The same issues face data centers. Today, data centers, some of which span many millions of square feet, account for 1 percent of global energy consumption, a number that is expected to grow.

As cloud computing continues to grow, decisions about where to run applications — on a device or in a data center — are being made based on performance and battery life, not carbon footprint.

We need to be asking what’s greener, running applications on the device or in a data center,” said Gupta. “These decisions must optimize for global carbon emissions by taking into account application characteristics, efficiency of each hardware device, and varying power grids over the day.”

The researchers are also challenging industry to look at the chemicals used in manufacturing. 

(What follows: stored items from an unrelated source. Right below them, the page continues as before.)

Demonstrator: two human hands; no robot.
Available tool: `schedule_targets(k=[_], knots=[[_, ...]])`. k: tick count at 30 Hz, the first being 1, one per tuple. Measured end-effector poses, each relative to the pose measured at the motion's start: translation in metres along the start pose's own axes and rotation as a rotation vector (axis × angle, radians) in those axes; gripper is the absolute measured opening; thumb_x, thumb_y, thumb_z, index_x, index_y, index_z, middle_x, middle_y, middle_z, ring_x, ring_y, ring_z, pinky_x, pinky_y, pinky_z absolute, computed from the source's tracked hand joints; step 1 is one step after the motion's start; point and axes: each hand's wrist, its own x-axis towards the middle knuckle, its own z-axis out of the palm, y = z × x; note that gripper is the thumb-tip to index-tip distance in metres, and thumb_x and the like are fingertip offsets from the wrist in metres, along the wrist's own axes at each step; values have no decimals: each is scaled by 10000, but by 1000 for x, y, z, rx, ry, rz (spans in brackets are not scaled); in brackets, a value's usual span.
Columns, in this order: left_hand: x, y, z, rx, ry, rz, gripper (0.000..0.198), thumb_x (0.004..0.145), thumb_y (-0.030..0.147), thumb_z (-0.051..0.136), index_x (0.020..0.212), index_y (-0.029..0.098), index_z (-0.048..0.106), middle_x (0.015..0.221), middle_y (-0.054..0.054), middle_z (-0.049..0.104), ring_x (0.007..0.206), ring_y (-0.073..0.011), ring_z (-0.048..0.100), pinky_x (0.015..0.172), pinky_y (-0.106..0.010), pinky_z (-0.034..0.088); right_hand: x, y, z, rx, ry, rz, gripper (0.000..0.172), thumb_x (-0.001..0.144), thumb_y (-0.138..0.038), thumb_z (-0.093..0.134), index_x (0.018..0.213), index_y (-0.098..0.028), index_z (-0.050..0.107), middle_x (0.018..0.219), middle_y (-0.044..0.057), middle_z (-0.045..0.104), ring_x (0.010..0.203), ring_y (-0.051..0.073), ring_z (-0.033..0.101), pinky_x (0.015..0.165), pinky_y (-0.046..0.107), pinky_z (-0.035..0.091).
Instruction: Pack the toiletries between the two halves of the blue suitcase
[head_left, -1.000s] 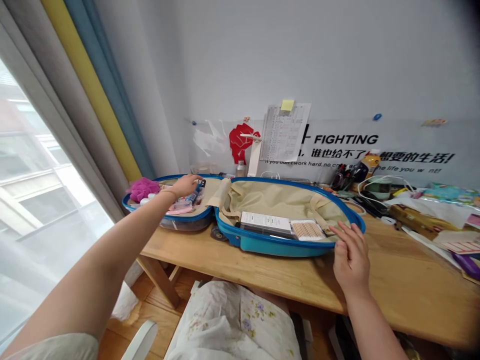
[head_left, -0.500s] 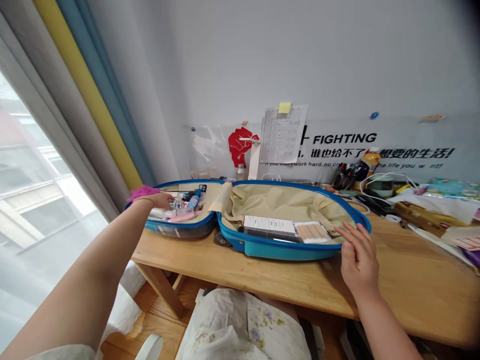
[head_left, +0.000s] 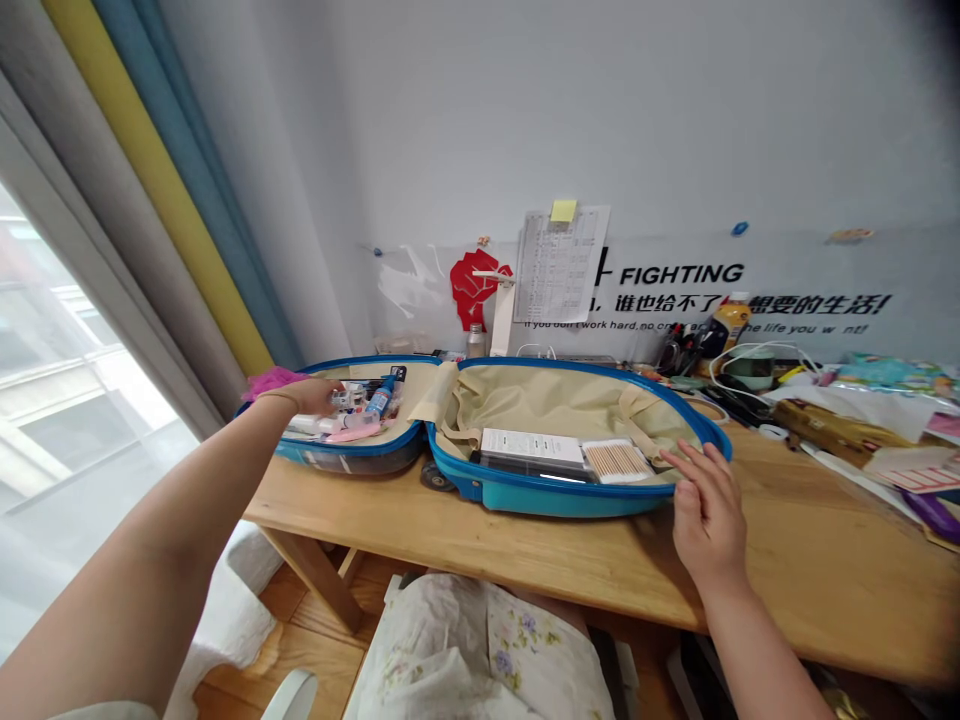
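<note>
A blue suitcase [head_left: 577,503] lies spread open on the wooden table. My left hand [head_left: 319,396] reaches into its left half, among small bottles and packets; its fingers are partly hidden, so their grip is unclear. Beside that hand are a blue bottle [head_left: 381,396], a pink item [head_left: 355,432] and bright pink netting [head_left: 271,382]. My right hand [head_left: 709,505] rests at the right rim of the other half, fingers stretched out and holding nothing. In that half are a pack of cotton swabs [head_left: 616,461] and a white-and-black box [head_left: 531,450].
On the table's right are a brown pouch [head_left: 836,428], white cables, pens [head_left: 679,348] and a bottle with an orange label [head_left: 729,325]. A white lamp [head_left: 502,315] stands behind the suitcase. Curtains [head_left: 161,170] and a window border the left side.
The view has shifted slightly. My left hand has moved a little among the small items in the left half. The right hand stays at the suitcase's rim.
</note>
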Motion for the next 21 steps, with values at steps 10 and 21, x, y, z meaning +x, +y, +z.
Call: schedule_targets(k=[10, 21], knots=[[-2, 113, -67, -85, 285, 344, 533, 889, 334, 500, 1371, 108, 472, 1369, -161, 572, 1220, -281, 559, 1059, -391, 418, -1, 0, 0, 6, -4, 33, 352, 975, -351, 405, 1127, -213, 691, 1258, 112, 667, 1356, 289, 485, 1133, 548, 372], [19, 277, -48, -124, 88, 639, 478, 891, 374, 565, 1339, 220, 503, 1364, -56, 606, 1196, -202, 586, 1007, -270, 442, -1, -1, 0, 3, 5, 17, 350, 983, -341, 400, 1130, -212, 691, 1260, 115, 668, 1353, 294, 489, 1109, 560, 396]])
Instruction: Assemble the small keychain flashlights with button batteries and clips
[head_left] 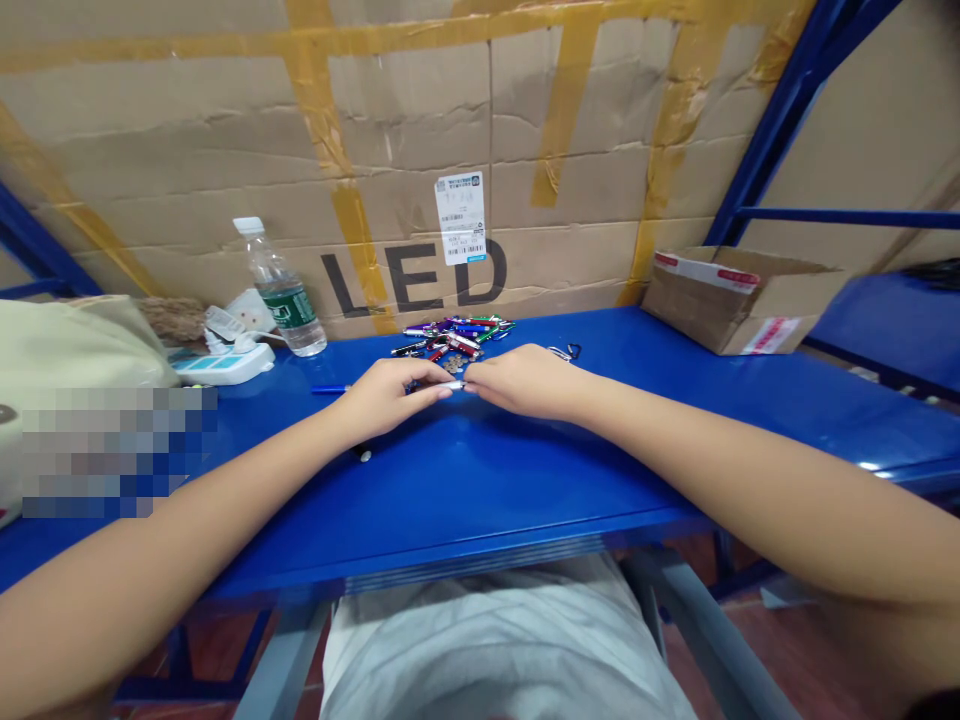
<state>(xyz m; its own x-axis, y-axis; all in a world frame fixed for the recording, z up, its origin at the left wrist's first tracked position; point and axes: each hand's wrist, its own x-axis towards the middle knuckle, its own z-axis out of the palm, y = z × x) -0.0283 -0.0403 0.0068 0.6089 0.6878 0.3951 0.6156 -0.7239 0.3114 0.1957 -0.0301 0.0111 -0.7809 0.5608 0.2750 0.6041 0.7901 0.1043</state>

Adding environmental impact to the parameters of computational design requires a massive cultural shift in every level of the field, from undergraduate CS students to CEOs.

To that end, Brooks has partnered with Embedded EthiCS, a Harvard program that embeds philosophers directly into computer science courses to teach students how to think through the ethical and social implications of their work. Brooks is including an Embedded EthiCS module on computational sustainability in “COMPSCI 146: Computer Architecture” this spring.

The researchers also hope to partner with faculty from Environmental Science and Engineering at SEAS and the Harvard University Center for the Environment to explore how to enact change at the policy level.

“The goal of this paper is to raise awareness of the carbon footprint associated with computing and to challenge the field to add carbon footprint to the list of metrics we consider when designing new processes, new computing systems, new hardware, and new ways to use devices. We need this to be a primary objective in the development of computing overall,” said Wei.